By the German Act on measures in corporate law, the law of cooperatives, associations and foundations and residential property law to combat the effects of the COVID 19 pandemic" (Gesetz über Maßnahmen im Gesellschafts-, Genossenschafts-, Vereins-, Stiftungs- und Wohnungseigentumsrecht zur Bekämpfung der Auswirkungen der COVID-19-Pandemie, which is officially abbreviated as “GesRuaCOVBekG”[!]) of 27 March 2020, the legislator has in particular made it easier to hold (general or shareholders') meetings and for corporate bodies to pass resolutions outside meetings. In practice, such "virtual" meetings and resolutions have proven to be largely unproblematic - and in some cases even advantageous (think of the costs of a general meeting of a listed public limited company with shareholders present). Use is also made of the extension of the "deadline" for the notification of transformations (the closing date of the balance sheet to be attached may be up to 12 months in the past instead of 8).
The Federal Ministry of Justice assumes - unfortunately probably rightly so - that the pandemic will not be over in 2021 either and that there is therefore still a need for the above-mentioned relief. It has therefore drafted an ordinance (official abbreviation: "GesRGenRCOVMVVV"), extending the validity of the regulations (Section 1 to 5 of the Act) until 31 December 2021. Section 8 of the Act opens up this possibility. It can be assumed that the ordinance will be issued after a vote in the Federal Government and comments from associations. It shall enter into force the day after its promulgation, which means that it is likely to happen well before the end of 2020.
This approach is to be welcomed in principle since it gives planning security. There is still the need for such relief, even though a large number of companies and organisations have now taken up the "suggestion" of the legislator and consultants and have amended their articles of association in order to simplify meetings and the adoption of resolutions.
However, the following should be noted with regard to the current draft:
So far, the ordinance only continues the regulations that have been in force up to now. Amendments, improvements or clarifications are not associated with this, or only to a very limited extent through the explanatory memorandum to the bill prepared by the responsible federal ministry [Referentenentwurf].
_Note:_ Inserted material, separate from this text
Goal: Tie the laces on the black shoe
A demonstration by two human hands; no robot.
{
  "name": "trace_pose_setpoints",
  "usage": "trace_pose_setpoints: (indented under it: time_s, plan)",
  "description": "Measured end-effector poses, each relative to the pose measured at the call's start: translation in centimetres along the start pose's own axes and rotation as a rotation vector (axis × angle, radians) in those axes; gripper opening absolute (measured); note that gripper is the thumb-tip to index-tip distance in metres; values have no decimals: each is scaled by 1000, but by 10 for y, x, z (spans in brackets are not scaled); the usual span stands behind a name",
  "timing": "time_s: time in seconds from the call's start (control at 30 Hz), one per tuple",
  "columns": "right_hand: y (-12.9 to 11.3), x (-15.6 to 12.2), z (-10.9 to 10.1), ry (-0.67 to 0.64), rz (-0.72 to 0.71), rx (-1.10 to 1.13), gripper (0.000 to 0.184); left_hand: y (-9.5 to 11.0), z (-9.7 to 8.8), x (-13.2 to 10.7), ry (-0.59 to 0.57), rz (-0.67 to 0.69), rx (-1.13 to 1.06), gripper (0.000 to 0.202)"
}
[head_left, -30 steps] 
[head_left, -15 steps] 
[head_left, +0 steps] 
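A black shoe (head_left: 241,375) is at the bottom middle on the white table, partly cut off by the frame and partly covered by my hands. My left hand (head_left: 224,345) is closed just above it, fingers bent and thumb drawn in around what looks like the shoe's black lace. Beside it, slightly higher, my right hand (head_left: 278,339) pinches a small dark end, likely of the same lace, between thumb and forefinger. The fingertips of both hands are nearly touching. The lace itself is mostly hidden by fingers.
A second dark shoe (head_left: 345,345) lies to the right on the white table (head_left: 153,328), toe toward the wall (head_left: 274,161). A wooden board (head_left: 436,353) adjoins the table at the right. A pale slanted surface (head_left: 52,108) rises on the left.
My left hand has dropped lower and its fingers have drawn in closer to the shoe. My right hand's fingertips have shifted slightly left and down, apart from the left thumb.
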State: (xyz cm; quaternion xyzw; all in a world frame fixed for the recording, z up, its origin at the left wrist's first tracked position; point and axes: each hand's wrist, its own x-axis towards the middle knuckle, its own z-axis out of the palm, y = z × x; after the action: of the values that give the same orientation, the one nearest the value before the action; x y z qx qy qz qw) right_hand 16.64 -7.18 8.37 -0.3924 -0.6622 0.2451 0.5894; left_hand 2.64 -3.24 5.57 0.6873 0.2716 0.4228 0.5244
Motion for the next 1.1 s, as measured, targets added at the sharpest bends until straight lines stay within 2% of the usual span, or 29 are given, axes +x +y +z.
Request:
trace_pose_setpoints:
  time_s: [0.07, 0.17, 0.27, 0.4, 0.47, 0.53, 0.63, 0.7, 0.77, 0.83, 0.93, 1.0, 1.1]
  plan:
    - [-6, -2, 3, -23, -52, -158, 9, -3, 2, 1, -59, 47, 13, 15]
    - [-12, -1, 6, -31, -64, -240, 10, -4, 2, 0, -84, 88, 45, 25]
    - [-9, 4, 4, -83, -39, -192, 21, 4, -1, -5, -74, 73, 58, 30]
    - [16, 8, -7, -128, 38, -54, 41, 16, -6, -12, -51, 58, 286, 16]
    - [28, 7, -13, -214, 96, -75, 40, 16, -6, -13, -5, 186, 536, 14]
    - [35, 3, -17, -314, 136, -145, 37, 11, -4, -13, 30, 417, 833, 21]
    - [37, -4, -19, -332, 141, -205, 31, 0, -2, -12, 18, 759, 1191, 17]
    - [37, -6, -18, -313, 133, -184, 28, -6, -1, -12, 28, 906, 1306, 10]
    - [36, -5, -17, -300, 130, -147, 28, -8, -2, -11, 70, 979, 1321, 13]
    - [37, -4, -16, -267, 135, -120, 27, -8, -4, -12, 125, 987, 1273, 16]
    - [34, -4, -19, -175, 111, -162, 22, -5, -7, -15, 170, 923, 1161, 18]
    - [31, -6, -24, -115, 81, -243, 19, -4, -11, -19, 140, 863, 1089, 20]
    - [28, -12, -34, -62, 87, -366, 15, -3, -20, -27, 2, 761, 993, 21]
In particular, the provisions on the "virtual" shareholders' meeting in the case of the German private limited company (GmbH), which certainly raise a number of questions, are also only addressed very briefly (4 lines) in the draft explanatory memorandum, in that, as in the original explanatory memorandum, reference is made to the "carrying out of shareholders' resolutions". This shows once again that the regulatory authority is not clear about what it is actually regulating: Resolutions are "adopted", meetings are "carried out" (or more correctly "held"). Section 48(2) of the German Limited Liability Companies Act (GmbHG) - which will probably now be amended until December 31, 2021 - also speaks accordingly of the "holding of a meeting".
As we and others pointed out at the time, it must therefore continue to be assumed that the amendment of Section 48(2) GmbHG is about the adoption of resolutions without holding a meeting, i.e. by way of circulation. Therefore, it is still advisable to comply with the formalities of the "invitation to pass a resolution" in the same way as for an invitation to the meeting and to ensure that any quorum required by the Articles of Association is observed.
Regrettably, the unfortunate wording of the law is thus continued, according to which such a resolution is possible "without all shareholders" agreeing to it, instead of positively clarifying that a simple majority is sufficient. It would also have been nice if there had been an opportunity to clarify the relationship of this legislative amendment to any - not infrequent - provisions concerning the adoption of resolutions by way of circulation procedure in the respective articles of association. A prevailing opinion on all these questions or even a higher or supreme court ruling on the amended Section 48(2) GmbHG, is not evident, so that one cannot speak of an eloquent silence on the part of the regulatory authority.
With regard to general meetings of public limited companies under German law (AG), German partnerships limited by shares (Kommanditgesellschaft auf Aktien, KGaA) or Societas Europaea (SE), the reasons for the explanatory memorandum of the ordinance is not so monosyllabic; here, two longer paragraphs state, among other things, that companies should "only make use ofthe relief, if this appears necessary in view of the specific pandemic situation". The extension of the rules is therefore intended in particular to give companies "planning security" if they”want to hold” their general meetings "in the first months of the calendar year 2021". "Inaddition, the board should exercise its due and free discretion to answer as many of the questions submitted as possible.”
The question arises as to what the regulatory authority wants to and can achieve with these requirements it commented on with all their limitations and relativisations and, in particular, whether or not it creates "planning security" for the companies, especially since the further development of the pandemic is not foreseeable and therefore a restriction of any kind to general meetings held in the first months of 2021 is not appropriate. The regulatory authority will probably take the opportunity to add its own interpretation to the unchanged wording of the Act. It is then up to the practice to turn this into a legally secure procedure. Just as one would have wished for a few more words in the case of the GmbH, a few words less would perhaps have been better concerning the general meetings.